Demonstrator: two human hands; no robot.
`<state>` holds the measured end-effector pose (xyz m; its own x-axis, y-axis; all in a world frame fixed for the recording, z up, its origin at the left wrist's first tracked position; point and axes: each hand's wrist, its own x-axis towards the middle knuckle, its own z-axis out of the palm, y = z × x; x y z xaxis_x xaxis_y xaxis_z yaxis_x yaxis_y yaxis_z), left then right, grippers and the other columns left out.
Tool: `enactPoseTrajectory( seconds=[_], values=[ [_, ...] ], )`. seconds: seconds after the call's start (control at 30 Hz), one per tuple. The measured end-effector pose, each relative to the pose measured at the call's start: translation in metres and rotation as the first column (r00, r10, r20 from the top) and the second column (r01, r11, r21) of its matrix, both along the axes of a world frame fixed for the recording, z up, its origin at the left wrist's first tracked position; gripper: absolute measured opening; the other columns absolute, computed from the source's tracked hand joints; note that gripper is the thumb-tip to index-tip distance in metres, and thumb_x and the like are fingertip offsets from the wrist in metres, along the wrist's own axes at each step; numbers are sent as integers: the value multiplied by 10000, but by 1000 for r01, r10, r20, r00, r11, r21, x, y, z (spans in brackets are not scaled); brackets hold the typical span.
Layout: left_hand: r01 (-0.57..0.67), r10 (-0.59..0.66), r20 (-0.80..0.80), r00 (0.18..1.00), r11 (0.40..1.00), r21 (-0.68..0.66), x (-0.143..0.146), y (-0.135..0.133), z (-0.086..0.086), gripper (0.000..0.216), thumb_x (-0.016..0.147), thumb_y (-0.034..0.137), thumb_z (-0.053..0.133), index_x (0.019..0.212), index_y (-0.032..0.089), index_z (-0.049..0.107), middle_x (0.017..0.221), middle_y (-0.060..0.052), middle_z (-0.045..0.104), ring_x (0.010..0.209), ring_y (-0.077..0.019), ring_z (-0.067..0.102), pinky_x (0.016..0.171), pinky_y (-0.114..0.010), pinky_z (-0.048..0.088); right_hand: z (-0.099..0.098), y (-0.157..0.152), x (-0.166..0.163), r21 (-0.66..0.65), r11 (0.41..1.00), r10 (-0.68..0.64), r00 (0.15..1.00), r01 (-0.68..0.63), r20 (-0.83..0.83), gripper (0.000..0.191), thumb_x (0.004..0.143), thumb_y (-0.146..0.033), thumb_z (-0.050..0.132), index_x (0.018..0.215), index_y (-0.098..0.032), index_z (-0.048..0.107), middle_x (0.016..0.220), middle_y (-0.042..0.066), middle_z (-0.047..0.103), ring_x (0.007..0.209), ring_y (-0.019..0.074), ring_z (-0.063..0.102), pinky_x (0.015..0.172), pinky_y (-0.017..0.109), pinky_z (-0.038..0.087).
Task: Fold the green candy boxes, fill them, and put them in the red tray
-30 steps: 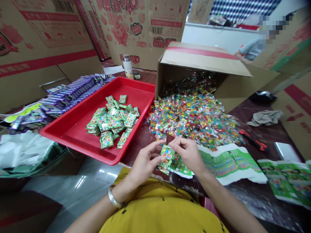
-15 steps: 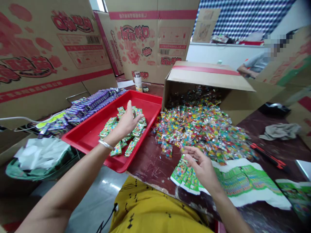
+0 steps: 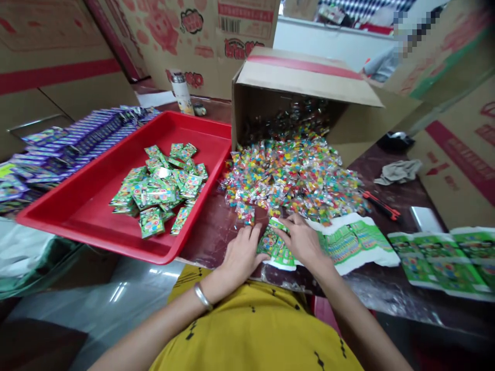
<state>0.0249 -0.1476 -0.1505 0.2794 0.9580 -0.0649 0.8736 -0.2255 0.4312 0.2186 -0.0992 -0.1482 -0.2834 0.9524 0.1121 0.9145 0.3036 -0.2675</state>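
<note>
My left hand [image 3: 240,253] lies at the left edge of a row of green printed packets [image 3: 279,253] near the table's front edge, thumb apart from the fingers. At the packets' upper edge, my right hand [image 3: 303,238] has its thumb and fingers closed on a green packet. More overlapping green packets [image 3: 346,239] run to the right, bordered in white. Just beyond my hands spreads a heap of small clear bags of colourful candy [image 3: 290,178]. A red tray [image 3: 87,211] to the left bears a loose pile of filled-looking green packets [image 3: 158,190].
The candy heap spills from a cardboard box [image 3: 301,77] lying on its side. Purple packets [image 3: 85,139] line up left of the tray. A bottle [image 3: 181,94] stands behind it. Right are a red-and-black tool [image 3: 382,206], a cloth [image 3: 398,171] and green sheets [image 3: 436,263]. Someone sits at the back right.
My left hand has moved from over the tray to the green packets in front of me. My right hand has closed at their upper edge. The view has shifted down and rightward.
</note>
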Motion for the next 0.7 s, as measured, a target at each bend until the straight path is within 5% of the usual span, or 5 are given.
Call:
enactPoseTrajectory(
  seconds=[0.4,0.6,0.7],
  values=[
    [-12,12,59,998,1000,4,-2,0,-2,790,786,405,727,1423,209,302,1308,-146,526,1211,-319,522,951,-445,496,0,12,1,80,996,-21,996,28,-87,217,902,-374,622,1036,-244,732,1034,83,649,917,242,641,741,323,480],
    [-6,3,77,997,999,35,-3,-2,-5,786,770,411,737,1417,213,337,1303,-129,541,1206,-328,512,929,-447,508,11,7,-4,162,983,112,979,-84,-172,174,913,-311,598,986,-237,737,1011,80,681,960,244,622,829,347,466],
    [-1,-7,105,994,997,75,-2,-4,-5,777,785,405,723,1432,200,343,1291,-139,557,1203,-323,515,982,-456,478,21,3,-10,80,996,56,939,-30,-338,154,915,-329,587,861,-219,680,819,45,679,761,200,627,714,315,468]
  ],
)
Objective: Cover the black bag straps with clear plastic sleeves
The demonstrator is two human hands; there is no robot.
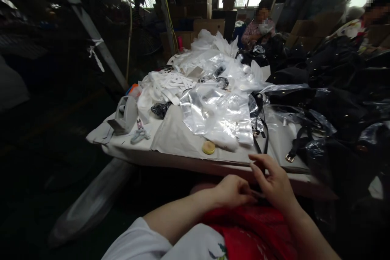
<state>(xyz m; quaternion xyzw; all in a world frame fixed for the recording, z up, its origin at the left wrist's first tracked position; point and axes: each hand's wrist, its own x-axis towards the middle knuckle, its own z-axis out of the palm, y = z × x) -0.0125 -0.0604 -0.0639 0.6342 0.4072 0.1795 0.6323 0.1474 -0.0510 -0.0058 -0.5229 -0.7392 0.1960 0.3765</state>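
Note:
My left hand [234,191] is closed in front of my red apron [258,227], just below the table's front edge. Its fingers curl inward, and a thin, blurred pale bit shows at their tips; I cannot make out what it is. Close by on the right is my right hand [273,180], fingers bent and apart, with a gap between thumb and forefinger. A round yellow tin [209,147] lies on the table edge beyond my hands. Clear plastic bags [216,109] are spread behind it. A black strap [263,130] with a buckle lies beside them.
At the table's left corner stand a tape dispenser [124,115] and pliers [140,133]. White strips [166,85] are heaped behind. Black bags [332,85] in plastic pile up on the right. Two people [258,28] sit at the back near cartons [209,26]. A metal pole [88,28] slants at left.

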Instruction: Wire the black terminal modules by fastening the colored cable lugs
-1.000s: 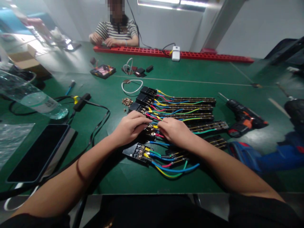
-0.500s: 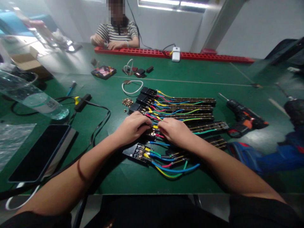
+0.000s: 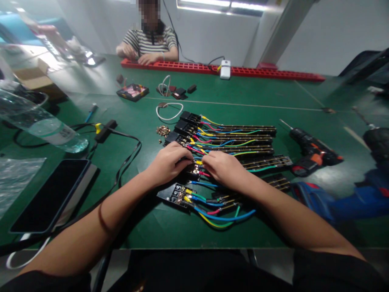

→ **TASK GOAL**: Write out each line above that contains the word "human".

→ **WRITTEN REPLY**:
Demonstrator: two human hands; no robot.
The demonstrator is two human hands; there is no robot.

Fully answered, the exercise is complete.